Attendu qu'il est constant que le présent litige est relatif à une cotisation à l'impôt des personnes physiques rattachée à l'exercice d'imposition 1993 et que, partant, c'est l'article 355 ancien du CIR 92, tel qu'il existait avant sa modification par l'article 20 de la loi du 15 mars 1999, qui doit être déclaré d'application ; (...)

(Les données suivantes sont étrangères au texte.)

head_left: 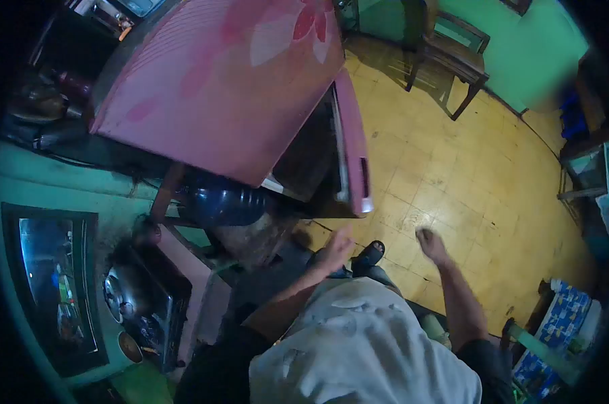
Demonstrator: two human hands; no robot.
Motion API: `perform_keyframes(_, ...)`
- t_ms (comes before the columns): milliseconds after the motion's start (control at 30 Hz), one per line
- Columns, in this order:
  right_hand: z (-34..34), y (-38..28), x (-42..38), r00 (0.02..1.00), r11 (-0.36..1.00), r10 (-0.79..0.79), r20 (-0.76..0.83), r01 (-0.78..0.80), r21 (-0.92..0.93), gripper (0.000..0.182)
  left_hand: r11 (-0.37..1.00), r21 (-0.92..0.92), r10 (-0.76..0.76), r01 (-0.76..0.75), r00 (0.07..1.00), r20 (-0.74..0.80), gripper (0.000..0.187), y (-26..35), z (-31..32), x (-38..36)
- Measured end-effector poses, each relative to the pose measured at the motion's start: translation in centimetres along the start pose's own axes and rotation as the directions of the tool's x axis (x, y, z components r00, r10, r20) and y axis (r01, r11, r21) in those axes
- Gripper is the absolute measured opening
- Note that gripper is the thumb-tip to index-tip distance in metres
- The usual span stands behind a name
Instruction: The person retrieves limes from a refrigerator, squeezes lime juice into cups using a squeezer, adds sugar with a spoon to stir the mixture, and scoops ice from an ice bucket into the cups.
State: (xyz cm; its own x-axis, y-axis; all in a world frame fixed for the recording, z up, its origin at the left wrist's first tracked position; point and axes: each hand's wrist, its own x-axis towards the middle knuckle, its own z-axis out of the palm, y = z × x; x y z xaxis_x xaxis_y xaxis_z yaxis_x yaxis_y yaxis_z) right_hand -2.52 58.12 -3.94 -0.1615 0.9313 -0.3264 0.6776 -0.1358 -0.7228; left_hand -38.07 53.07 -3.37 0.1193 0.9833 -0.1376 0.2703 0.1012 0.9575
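Note:
My left hand (338, 252) hovers just below the lower corner of a large pink, flower-patterned cabinet, possibly a refrigerator (217, 87). Its fingers are smeared, and I see nothing held in it. The cabinet's pink door (356, 148) stands ajar, with a dark gap behind it. My right hand (434, 246) is over the yellow tiled floor, away from any object, its fingers loosely curled and no item visible in them. Between and below the hands are my sandalled foot (370, 254) and grey shirt.
A wooden chair (456, 57) stands by the green wall. To the left are a stove with a metal pot (119, 293) and a dark blue rounded container (227, 202). A blue patterned cloth (560, 323) lies at right. Yellow tiles (453, 175) spread across the floor.

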Motion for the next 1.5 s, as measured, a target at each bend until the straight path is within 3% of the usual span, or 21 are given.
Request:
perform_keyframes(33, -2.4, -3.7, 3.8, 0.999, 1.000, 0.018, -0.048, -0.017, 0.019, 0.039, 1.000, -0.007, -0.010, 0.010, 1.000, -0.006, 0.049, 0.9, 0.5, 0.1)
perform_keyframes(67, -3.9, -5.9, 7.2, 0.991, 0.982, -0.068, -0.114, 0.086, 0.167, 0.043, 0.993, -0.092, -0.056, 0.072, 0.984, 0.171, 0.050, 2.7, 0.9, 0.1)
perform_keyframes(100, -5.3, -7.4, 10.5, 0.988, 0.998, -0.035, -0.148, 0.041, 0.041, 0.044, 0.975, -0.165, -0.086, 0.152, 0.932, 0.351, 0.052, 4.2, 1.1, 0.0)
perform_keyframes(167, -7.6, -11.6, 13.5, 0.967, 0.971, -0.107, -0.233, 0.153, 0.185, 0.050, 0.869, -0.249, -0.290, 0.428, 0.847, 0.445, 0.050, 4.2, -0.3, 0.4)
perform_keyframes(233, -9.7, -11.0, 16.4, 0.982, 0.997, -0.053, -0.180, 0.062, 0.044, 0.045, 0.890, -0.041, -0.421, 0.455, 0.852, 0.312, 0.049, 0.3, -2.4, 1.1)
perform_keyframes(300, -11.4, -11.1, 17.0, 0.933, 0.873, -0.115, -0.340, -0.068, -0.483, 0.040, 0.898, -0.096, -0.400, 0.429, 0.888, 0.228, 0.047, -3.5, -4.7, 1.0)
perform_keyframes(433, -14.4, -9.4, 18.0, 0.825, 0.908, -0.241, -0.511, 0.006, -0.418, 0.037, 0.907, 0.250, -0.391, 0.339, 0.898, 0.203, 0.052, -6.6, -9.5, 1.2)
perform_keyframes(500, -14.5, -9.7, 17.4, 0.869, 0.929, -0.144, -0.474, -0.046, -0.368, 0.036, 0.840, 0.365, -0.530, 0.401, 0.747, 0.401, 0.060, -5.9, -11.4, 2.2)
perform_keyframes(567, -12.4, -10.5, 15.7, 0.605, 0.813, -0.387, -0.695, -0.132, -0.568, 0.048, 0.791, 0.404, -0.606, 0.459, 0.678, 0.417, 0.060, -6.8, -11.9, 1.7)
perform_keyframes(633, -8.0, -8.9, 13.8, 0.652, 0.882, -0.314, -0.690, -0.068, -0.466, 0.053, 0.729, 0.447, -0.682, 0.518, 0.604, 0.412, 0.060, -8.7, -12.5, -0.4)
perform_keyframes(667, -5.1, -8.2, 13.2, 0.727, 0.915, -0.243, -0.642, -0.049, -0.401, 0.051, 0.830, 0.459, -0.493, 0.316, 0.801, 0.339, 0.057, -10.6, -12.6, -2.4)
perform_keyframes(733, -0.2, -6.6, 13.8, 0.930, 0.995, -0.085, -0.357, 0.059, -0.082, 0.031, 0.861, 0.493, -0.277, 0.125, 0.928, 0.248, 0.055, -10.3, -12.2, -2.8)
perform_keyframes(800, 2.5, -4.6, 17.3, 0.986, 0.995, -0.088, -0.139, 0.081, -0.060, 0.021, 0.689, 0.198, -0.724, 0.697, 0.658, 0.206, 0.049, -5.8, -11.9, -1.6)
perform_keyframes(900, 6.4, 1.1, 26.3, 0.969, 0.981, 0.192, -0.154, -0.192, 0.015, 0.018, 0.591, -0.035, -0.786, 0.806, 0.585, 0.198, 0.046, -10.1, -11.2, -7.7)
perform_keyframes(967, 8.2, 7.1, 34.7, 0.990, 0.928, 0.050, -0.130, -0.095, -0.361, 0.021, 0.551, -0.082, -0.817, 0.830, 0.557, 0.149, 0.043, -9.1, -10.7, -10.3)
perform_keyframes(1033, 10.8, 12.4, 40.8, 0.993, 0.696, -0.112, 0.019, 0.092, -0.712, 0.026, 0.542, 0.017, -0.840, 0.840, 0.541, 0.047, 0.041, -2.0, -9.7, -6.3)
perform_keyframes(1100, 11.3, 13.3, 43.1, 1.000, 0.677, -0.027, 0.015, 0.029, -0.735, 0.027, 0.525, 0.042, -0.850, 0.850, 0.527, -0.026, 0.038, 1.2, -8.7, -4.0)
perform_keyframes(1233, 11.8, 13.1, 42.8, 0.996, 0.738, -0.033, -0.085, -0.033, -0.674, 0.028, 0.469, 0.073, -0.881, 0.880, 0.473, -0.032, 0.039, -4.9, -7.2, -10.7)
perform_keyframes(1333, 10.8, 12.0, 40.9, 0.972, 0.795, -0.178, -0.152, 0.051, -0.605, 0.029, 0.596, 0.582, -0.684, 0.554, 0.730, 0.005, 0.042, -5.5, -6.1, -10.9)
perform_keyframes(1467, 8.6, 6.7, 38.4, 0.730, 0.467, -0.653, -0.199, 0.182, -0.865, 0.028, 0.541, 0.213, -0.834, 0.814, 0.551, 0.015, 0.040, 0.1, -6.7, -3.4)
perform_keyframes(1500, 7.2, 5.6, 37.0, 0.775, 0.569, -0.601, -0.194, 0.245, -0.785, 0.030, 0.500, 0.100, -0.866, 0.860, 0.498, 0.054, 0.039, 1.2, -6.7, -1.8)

Que l'ancien article 355 du CIR 92, lu dans son entièreté et dans le sens grammatical et usuel des mots, est parfaitement clair et n'est susceptible d'aucune interprétation, de sorte que le recours aux travaux préparatoires d'une loi postérieure est dépourvu de toute utilité ;

Que l'article 355 ancien du CIR (1992) doit être interprété à la lumière des documents parlementaires de cette disposition et non par renvoi aux travaux préparatoires d'une loi postérieure (loi du 15 mars 1999) ;

Que dans un article remarquable intitulé « Petit cours d'interprétation », le regretté professeur Albert TIBERGHIEN écrit : « si l'opinion du législateur lorsqu'il rédigea le texte à interpréter n'amène pas la clarté à son tour, il est permis de rechercher la volonté du législateur dans les lois antérieures, mais jamais dans les lois postérieures » (RGF, 1993, 8-9, p. 213, qui cite aussi les arrêts de la Cour de Cassation du 21 décembre 1953, Pas., 1954, I, p. 333 et Cass., 26 janvier 1954, Pas., 1954, I, p. 464) ;

Que l'interprétation téléologique, qui tendrait à rechercher l'intention du législateur, non pas au moment où la loi a été adoptée, mais si la loi avait été adoptée aujourd'hui, est exclue en matière fiscale ;

Attendu que notre Cour est tenue d'interpréter la loi fiscale de manière restrictive, ce qui exclut toute interprétation des dispositions fiscales par analogie, règle qui trouve son fondement dans l'article 170 de la Constitution ;

Que la Cour est confrontée à une lacune législative - qu'elle ne peut combler, à peine d'excès de pouvoir - privant l'administration de toute possibilité de réimposition, dans les circonstances de l'espèce, à défaut de base légale ;

Qu'en vertu de l'article 170 de la Constitution, le Juge ne peut pas compléter les lacunes en droit fiscal : en vertu de cette disposition et du principe de franchise générale des personnes et des choses, il faut considérer que si la loi fiscale ne régit pas une situation déterminée, c'est que celle-ci n'est pas soumise à l'impôt ;

Que l'appel est non fondé ;

PAR CES MOTIFS ;

La Cour,

Reçoit l'appel ;

Le déclare non fondé ;

Confirme le jugement entrepris en toutes ses dispositions.